▶ **Assignment**
Scan the entries for lines with "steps" and say how many there are, with nothing more.

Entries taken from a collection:
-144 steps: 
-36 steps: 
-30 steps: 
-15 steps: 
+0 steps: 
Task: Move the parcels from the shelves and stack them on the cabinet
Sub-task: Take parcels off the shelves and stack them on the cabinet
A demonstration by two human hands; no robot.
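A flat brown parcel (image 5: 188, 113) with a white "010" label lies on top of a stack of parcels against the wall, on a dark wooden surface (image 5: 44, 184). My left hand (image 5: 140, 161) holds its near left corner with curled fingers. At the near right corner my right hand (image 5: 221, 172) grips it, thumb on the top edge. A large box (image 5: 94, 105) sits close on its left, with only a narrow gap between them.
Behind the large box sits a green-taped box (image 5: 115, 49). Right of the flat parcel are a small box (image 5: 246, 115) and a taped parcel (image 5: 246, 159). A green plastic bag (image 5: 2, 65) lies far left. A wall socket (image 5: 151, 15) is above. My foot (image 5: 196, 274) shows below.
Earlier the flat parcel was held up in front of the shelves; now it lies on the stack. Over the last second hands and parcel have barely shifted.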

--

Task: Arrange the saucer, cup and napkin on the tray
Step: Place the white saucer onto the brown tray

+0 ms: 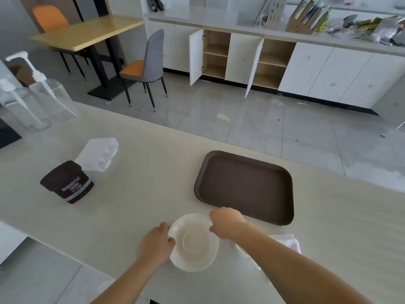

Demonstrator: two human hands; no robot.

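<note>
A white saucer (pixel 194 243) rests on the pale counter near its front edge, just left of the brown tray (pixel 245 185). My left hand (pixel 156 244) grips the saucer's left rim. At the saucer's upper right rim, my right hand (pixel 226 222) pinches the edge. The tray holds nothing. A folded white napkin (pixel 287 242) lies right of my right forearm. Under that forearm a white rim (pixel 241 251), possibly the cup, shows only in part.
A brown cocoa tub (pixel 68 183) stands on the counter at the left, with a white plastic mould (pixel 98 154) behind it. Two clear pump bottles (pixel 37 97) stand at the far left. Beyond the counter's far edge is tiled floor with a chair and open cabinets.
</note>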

▶ **Response area**
5